Every line of the records that holds the word "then" should be copied out.

Data records
--- START ---

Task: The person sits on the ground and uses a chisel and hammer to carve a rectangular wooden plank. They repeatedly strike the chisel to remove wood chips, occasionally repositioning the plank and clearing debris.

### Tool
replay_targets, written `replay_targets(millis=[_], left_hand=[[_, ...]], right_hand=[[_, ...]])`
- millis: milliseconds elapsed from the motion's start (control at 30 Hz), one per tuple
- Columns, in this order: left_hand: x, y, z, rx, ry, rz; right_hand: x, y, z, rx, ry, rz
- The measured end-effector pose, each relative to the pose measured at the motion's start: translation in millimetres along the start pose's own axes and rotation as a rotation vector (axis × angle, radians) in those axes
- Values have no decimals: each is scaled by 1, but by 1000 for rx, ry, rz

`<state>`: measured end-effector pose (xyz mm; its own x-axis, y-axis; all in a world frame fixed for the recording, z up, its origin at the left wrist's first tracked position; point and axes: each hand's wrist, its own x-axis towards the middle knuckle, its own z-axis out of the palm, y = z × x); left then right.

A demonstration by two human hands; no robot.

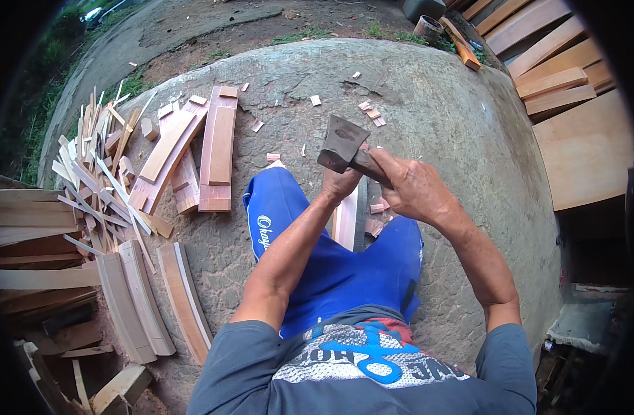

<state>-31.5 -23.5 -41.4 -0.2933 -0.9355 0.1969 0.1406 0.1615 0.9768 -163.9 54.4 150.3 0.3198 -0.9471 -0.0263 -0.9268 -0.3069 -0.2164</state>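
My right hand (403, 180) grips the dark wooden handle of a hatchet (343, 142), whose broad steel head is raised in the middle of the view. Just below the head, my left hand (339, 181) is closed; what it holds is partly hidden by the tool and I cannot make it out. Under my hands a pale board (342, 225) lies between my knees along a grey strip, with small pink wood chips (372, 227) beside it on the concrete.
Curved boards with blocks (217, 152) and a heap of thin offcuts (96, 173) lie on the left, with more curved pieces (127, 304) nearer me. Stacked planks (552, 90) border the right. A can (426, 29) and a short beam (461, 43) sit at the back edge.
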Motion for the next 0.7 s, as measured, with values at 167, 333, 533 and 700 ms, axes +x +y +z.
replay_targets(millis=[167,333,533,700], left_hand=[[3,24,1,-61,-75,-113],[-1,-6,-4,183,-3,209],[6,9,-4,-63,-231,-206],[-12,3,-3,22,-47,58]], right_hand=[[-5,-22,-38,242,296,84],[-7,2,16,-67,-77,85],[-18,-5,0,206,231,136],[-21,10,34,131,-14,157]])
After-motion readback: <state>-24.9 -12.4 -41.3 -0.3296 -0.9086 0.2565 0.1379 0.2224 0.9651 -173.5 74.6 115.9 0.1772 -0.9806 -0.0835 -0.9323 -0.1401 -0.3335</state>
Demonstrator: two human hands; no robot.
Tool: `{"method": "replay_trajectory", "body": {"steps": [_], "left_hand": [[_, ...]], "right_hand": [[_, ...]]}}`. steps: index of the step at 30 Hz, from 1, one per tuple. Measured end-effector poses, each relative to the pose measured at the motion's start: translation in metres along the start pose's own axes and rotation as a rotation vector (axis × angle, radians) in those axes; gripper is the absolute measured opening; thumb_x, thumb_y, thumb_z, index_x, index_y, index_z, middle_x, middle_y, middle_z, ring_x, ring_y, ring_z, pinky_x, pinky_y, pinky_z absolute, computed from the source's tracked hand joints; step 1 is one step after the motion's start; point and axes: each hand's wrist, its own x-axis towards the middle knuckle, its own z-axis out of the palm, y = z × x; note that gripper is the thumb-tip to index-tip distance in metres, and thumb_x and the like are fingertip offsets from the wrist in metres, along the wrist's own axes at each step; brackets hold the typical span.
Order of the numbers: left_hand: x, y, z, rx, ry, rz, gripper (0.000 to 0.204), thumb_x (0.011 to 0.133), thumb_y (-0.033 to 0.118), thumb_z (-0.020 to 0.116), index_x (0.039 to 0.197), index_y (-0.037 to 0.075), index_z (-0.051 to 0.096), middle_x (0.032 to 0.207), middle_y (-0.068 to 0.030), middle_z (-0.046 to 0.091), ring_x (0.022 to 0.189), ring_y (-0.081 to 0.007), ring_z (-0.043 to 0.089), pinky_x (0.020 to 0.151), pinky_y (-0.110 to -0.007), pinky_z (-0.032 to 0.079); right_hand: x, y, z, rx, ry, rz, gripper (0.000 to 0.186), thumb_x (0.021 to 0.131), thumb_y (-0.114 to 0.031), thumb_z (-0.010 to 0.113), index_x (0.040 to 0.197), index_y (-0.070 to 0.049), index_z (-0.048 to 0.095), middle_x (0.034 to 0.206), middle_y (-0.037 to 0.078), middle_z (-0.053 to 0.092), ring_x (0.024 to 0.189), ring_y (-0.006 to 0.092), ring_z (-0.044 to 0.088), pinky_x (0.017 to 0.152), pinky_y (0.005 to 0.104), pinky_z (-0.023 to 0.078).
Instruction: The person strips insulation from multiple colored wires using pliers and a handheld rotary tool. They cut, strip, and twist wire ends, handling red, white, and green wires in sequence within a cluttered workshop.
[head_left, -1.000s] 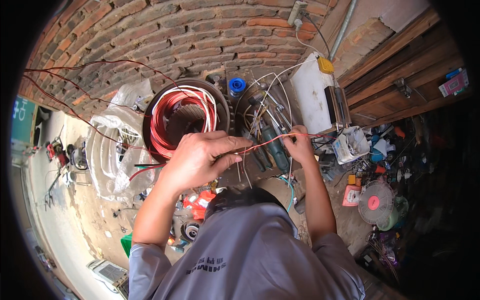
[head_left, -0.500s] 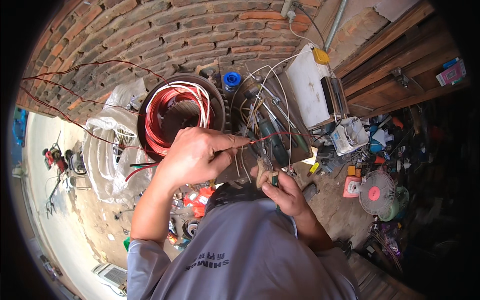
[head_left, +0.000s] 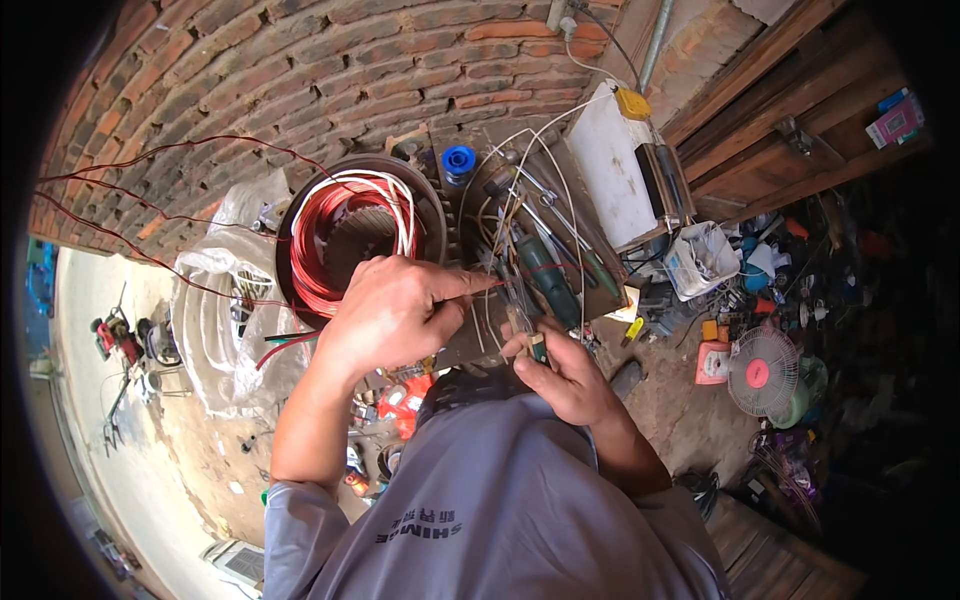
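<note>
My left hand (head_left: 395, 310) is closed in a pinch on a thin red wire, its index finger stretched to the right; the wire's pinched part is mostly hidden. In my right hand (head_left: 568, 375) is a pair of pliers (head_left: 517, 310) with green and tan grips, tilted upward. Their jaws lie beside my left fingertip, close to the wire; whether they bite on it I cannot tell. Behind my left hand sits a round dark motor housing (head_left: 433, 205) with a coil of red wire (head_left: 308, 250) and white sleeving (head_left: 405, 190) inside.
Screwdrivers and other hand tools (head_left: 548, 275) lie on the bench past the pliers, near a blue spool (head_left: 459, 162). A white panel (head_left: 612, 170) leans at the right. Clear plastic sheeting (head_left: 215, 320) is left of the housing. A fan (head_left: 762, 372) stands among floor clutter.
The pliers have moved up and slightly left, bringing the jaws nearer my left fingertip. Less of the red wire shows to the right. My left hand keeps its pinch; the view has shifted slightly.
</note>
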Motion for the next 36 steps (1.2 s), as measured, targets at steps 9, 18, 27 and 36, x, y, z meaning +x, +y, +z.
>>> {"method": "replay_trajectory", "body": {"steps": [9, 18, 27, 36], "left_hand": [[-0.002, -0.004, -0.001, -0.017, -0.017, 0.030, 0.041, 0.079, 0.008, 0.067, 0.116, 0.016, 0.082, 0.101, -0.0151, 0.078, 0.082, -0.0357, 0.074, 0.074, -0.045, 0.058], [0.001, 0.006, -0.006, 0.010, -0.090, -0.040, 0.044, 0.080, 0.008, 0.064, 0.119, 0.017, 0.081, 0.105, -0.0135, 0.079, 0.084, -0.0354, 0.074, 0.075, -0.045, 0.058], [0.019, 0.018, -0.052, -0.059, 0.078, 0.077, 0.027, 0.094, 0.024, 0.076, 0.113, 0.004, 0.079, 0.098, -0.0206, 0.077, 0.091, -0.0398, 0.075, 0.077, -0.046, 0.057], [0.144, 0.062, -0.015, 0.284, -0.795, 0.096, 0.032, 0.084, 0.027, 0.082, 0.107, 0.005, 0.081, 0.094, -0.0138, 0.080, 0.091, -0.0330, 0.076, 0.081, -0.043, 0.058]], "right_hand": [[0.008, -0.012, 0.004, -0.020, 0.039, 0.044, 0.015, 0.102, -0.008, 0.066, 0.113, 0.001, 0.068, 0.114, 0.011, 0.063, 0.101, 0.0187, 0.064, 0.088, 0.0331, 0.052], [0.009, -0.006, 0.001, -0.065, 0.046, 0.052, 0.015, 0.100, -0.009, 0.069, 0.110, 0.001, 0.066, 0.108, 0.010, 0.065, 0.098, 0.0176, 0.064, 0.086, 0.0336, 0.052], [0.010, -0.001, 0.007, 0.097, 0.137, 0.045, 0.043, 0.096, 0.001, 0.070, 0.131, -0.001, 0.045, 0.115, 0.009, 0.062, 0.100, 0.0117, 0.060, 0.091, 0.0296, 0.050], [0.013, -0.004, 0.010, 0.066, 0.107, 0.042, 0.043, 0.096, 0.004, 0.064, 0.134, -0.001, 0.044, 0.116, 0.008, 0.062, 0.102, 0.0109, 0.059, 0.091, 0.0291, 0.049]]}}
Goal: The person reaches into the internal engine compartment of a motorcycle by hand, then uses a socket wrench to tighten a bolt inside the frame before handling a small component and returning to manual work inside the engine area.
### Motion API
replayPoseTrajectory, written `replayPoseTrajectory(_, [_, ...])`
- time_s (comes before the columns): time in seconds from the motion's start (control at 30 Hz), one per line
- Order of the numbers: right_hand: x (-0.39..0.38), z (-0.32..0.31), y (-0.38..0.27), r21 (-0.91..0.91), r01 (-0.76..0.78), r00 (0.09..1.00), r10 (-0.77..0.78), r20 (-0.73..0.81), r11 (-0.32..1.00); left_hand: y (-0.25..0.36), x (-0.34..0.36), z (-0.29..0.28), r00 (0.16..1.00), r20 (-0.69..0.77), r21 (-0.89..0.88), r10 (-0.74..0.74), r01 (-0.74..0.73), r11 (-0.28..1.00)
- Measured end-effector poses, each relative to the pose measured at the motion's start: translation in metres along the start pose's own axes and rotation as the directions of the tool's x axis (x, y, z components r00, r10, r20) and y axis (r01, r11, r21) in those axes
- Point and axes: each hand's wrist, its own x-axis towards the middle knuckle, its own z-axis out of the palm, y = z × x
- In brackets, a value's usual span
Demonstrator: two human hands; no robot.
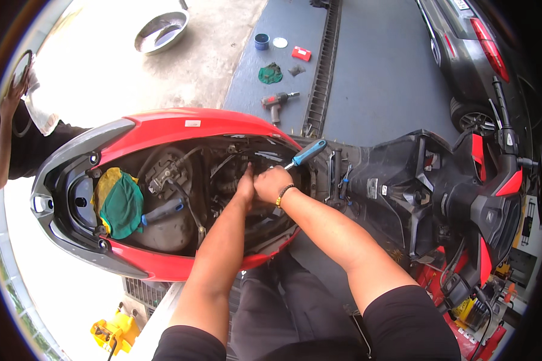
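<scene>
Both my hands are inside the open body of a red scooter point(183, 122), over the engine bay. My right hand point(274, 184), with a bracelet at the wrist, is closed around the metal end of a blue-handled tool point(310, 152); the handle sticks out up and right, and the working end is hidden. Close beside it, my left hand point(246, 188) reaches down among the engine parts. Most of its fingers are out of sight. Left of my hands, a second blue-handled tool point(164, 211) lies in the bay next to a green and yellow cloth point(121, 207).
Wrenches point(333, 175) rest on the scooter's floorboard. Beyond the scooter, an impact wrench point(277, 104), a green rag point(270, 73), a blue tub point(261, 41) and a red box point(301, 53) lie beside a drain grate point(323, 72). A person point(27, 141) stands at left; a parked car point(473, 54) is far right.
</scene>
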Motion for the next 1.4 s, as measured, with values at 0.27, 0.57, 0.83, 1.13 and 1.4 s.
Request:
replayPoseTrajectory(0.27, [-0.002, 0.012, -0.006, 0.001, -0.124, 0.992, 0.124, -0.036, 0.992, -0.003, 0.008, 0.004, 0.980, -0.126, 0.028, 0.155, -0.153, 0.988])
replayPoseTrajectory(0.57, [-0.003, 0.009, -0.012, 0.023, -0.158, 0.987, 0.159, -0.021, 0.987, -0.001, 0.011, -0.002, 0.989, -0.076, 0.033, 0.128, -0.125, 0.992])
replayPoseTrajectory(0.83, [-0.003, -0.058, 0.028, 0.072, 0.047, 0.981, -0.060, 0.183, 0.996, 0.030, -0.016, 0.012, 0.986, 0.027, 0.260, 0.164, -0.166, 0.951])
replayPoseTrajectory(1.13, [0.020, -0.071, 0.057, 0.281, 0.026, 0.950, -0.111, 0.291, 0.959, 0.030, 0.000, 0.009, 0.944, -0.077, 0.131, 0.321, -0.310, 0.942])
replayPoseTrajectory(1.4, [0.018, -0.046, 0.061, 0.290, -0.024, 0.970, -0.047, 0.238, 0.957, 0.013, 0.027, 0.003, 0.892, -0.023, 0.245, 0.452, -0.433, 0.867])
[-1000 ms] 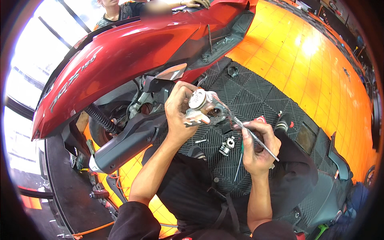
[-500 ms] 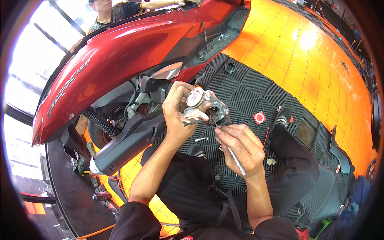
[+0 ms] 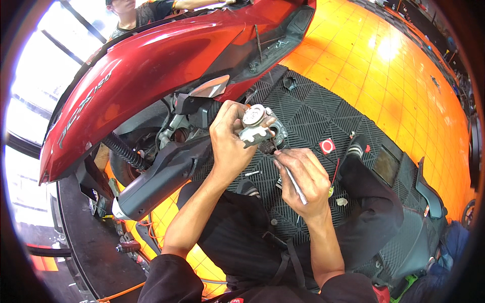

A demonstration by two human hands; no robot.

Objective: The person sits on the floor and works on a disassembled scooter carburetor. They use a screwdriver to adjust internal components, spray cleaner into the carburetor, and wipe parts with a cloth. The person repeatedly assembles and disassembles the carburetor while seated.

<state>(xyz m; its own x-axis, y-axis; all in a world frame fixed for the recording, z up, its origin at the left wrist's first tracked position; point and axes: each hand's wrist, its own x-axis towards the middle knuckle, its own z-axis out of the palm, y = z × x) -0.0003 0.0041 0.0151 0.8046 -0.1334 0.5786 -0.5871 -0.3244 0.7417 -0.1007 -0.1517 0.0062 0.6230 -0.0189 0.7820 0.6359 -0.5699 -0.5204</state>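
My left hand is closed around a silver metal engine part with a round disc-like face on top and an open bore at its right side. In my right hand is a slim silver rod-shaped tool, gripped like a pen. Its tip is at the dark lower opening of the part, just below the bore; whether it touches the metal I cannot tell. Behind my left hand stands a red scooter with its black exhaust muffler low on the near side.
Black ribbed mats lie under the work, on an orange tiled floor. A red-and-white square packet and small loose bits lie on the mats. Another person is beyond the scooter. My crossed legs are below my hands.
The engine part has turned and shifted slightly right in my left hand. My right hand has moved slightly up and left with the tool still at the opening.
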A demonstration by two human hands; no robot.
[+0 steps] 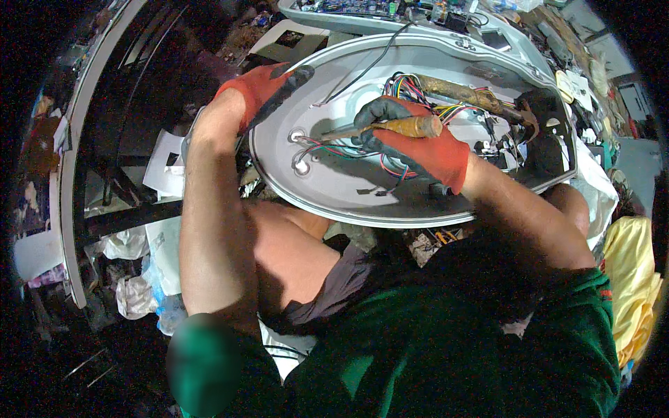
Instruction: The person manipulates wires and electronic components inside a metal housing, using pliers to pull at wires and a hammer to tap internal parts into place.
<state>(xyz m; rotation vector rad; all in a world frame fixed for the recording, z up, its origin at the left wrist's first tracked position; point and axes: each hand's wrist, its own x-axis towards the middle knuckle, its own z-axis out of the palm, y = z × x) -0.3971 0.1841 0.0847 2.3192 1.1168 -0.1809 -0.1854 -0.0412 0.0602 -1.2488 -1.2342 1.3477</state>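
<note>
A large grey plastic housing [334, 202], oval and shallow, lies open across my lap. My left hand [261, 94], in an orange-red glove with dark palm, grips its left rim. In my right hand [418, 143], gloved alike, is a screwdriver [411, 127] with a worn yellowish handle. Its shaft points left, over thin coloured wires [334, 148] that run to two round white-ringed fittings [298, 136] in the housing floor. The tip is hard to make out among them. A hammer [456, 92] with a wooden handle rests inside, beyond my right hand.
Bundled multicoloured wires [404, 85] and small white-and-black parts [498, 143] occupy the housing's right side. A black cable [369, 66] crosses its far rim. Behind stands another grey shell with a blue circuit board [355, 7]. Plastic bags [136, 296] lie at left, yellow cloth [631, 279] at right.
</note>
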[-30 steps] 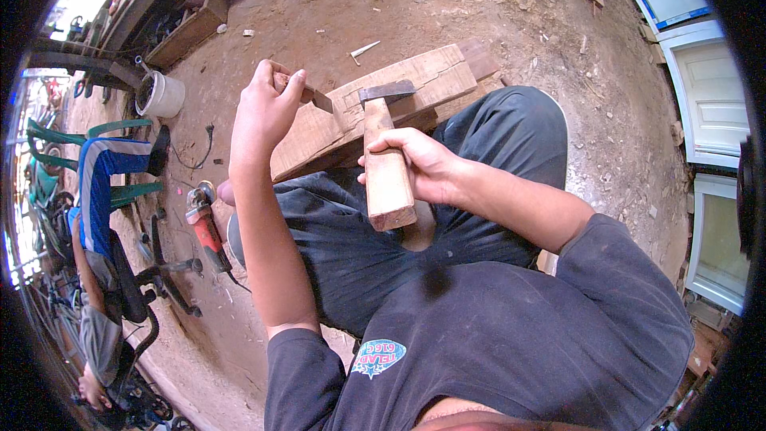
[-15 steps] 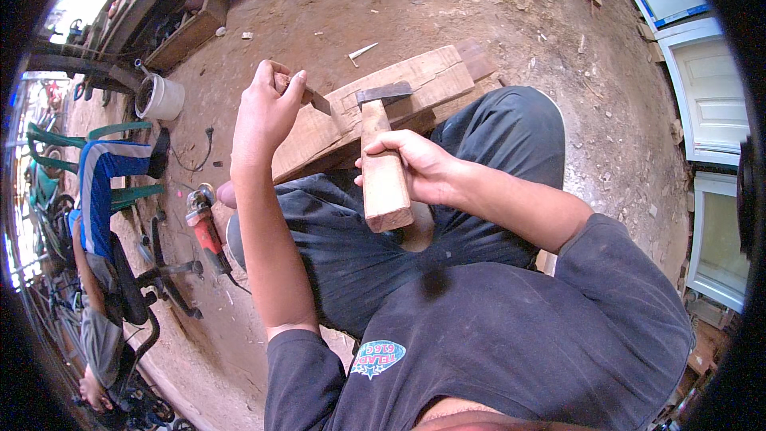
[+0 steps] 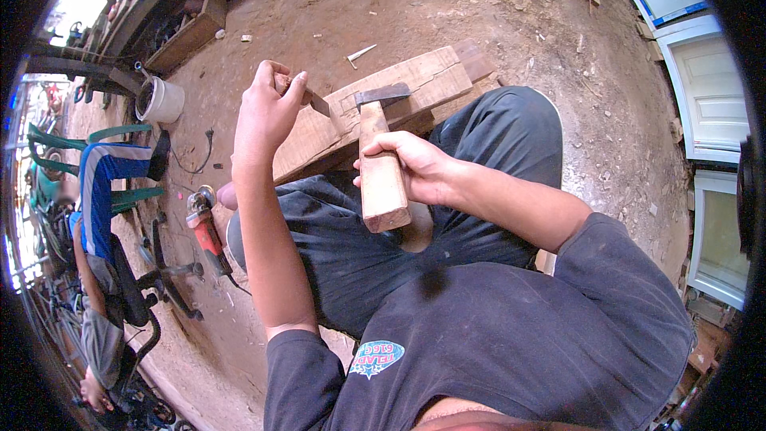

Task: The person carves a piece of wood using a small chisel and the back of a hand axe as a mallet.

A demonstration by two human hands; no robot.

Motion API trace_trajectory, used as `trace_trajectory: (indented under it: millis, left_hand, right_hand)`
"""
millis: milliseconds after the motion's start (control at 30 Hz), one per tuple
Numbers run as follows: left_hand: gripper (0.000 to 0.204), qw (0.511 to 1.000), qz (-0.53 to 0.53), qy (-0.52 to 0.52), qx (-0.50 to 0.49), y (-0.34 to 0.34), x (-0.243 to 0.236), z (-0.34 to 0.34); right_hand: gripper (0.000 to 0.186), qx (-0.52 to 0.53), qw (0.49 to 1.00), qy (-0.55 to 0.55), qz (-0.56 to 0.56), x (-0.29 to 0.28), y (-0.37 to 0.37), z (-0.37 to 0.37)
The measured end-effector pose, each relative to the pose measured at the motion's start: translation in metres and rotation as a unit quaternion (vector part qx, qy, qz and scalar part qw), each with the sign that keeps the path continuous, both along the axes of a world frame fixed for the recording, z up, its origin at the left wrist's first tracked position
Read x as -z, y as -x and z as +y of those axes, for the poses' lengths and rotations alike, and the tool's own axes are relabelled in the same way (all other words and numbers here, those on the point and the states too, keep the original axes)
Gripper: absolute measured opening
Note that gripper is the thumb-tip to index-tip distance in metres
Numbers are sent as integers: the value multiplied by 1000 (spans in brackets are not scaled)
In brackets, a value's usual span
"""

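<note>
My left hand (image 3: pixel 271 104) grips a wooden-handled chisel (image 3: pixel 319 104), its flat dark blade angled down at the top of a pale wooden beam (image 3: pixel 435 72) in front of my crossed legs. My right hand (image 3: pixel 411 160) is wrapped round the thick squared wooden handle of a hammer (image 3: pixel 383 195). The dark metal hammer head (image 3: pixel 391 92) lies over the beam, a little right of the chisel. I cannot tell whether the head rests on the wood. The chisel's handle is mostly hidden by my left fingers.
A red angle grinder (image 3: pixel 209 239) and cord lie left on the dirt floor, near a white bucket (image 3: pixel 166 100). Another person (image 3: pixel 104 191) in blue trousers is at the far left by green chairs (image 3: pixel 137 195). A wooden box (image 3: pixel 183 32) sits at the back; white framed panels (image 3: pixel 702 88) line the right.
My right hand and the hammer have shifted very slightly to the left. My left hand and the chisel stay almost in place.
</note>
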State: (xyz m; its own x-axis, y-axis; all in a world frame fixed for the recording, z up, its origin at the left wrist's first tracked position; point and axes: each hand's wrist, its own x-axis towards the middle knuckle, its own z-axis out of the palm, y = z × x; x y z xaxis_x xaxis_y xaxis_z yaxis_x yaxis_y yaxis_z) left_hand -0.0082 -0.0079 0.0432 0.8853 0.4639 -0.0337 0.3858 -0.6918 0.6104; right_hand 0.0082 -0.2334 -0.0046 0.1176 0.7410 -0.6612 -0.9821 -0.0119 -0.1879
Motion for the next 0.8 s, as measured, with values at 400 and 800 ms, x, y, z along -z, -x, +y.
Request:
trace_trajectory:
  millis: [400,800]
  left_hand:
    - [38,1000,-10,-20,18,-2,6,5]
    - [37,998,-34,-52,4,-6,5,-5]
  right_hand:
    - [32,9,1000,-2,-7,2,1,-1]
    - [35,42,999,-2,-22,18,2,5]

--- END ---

*Problem solution:*
`<state>`: measured end-effector pose (xyz mm; its own x-axis, y-axis; all in a world frame fixed for the recording, z up, its origin at the left wrist's first tracked position; point and axes: each hand's wrist, its own x-axis towards the middle knuckle, its own z-axis out of the palm, y = z × x); left then right.
Goal: The person reaches into the internal engine compartment of a motorcycle by hand, then uses a socket wrench to tighten a bolt inside the frame before handling a small component and returning to manual work inside the engine area.

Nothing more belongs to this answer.